8. Stockpile samples
When your doctor writes a new prescription, ask whether she has any samples you can try first. This way you get a few pills for free, plus you can make sure you don’t experience any side effects before you pay to fill the entire prescription. “Many doctors are very willing to provide you with extra samples if you ask for them,” says Brandy Bauer, a spokeswoman for the National Council on Aging. Do keep an eye on the expiration dates for your meds, because some drugs lose potency if they’re kept unused for too long.
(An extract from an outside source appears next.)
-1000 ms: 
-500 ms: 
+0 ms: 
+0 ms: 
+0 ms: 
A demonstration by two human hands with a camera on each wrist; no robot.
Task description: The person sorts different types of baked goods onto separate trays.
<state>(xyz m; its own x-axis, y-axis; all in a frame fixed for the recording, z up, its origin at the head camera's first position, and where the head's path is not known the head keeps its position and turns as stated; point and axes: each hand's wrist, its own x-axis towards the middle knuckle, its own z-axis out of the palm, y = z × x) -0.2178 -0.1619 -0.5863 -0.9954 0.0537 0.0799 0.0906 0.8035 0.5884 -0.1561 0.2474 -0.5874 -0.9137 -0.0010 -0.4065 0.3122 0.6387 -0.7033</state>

9. Tap drug maker assistance programs
Do you qualify for the low-income assistance programs offered by drug manufacturers and nonprofits? It’s worth looking into. The income threshold for those is often much higher than the threshold for public assistance via Medicaid or other state-sponsored programs. Plug the name of your prescription and diagnosis into NeedyMeds.org to see if you qualify. “Check back regularly, because we’re always adding new programs,” says the site’s administrator, Richard Sagall.
10. Get a discount card
Many organizations like AAA and AARP offer drug discount cards to members, and others can be downloaded for free online. Such cards are only good for medications not covered by insurance, but a ConsumerWorld study last year found that such cards can save users up to 70 percent on certain meds. Look for a no-cost card that does not require registration.